From the 1840s to the Civil War, Muscatine had Iowa's largest black community, consisting of fugitive slaves who had traveled the Mississippi from the South and free blacks who had migrated from the eastern states. One of the most prominent community leaders was Alexander G. Clark Sr., born free in Pennsylvania. He was a barber, a respected position at the time, and eventually became a wealthy timber salesman and real estate speculator. In 1848 he was among the founders of the local African Methodist Episcopal Church, which had been established as the first independent black denomination in the US.

In the antebellum period he assisted fugitive slaves, and petitioned the state government to overturn racist laws before the Civil War. In 1863, Clark helped organize Iowa's black regiment, the 60th United States Colored Infantry (originally known as the 1st Iowa Infantry, African Descent), though an injury prevented him from serving.

In 1868, he gained desegregation of Iowa's public schools by suing the Muscatine school board after his daughter Susan was turned away from her neighborhood school. Eleven years later, in 1879 his son Alexander Jr. became the first black graduate of the University of Iowa College of Law and its first black graduate from any department. Clark Sr. went to the college and became its second black law graduate five years later, despite being 58 years old. He said that he wanted to serve “as an example to young men of his own race.” Clark rose to prominence in the Republican Party, serving as a delegate to state and national conventions.

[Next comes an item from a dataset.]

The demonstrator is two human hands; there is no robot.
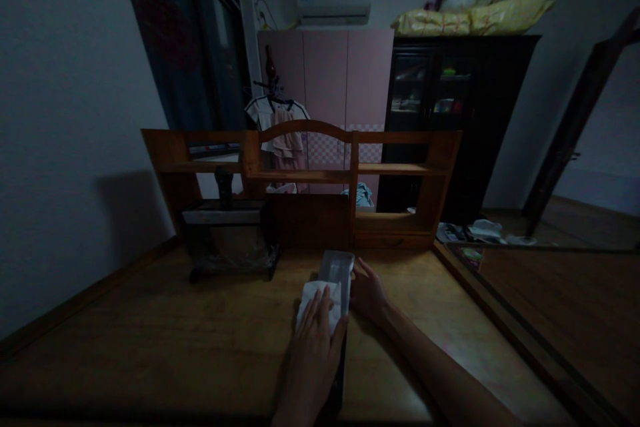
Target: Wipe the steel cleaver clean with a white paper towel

In 1890, Clark was appointed ambassador to Liberia by President Benjamin Harrison. He was one of four Muscatine residents to be appointed as a diplomatic envoy between 1855 and 1900, a remarkable feat for a town of such small size: George Van Horne was consul at Marseilles, France during the 1860s; Samuel McNutt served at Maracaibo, Venezuela in 1890; and Frank W. Mahin represented his country in Reichenberg, Austria in 1900.

Less than a year after arriving in Liberia, Clark died of fever. His body was returned to the US, where he was buried in Muscatine's Greenwood Cemetery. In 1975 the city moved his former house about 200 feet, to make room for a low-income apartment complex for senior citizens; the latter was named in his honor. The University of Iowa's chapter of the Black Law Students Association (BLSA) is named for the Clarks, as a testament to the accomplishments of father and son, and their places in the history of civil rights in Iowa.

Mark Twain lived in the city briefly during the summer of 1855 while working at the local newspaper, the Muscatine Journal, which was partly owned by his brother, Orion Clemens.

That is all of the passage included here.